== TASK PROMPT ==
Copy, word for word, each line of the data below from the first through the line containing "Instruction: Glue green", and stop there.

** Opening DATA UNDER STUDY block **

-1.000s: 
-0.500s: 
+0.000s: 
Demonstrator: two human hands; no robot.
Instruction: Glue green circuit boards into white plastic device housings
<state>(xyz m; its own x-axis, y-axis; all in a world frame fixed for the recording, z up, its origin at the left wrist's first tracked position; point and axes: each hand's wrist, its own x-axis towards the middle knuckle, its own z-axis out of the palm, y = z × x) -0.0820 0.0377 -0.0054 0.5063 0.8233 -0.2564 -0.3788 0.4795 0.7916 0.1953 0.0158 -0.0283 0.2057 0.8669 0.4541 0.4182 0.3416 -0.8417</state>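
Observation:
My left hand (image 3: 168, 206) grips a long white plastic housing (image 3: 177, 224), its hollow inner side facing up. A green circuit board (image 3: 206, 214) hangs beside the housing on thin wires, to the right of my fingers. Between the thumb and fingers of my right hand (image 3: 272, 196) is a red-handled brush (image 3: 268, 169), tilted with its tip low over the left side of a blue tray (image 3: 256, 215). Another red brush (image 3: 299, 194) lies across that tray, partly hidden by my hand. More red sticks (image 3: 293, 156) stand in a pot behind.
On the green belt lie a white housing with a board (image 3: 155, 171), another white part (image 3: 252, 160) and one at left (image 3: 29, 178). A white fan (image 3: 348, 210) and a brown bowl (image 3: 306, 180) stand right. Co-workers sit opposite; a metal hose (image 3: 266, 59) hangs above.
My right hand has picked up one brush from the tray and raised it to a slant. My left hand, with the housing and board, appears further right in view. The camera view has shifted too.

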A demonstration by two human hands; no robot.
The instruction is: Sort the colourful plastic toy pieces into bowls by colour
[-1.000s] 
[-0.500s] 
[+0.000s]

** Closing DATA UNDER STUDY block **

== RESULT ==
-1.000s: 
-0.500s: 
+0.000s: 
Demonstrator: two human hands; no robot.
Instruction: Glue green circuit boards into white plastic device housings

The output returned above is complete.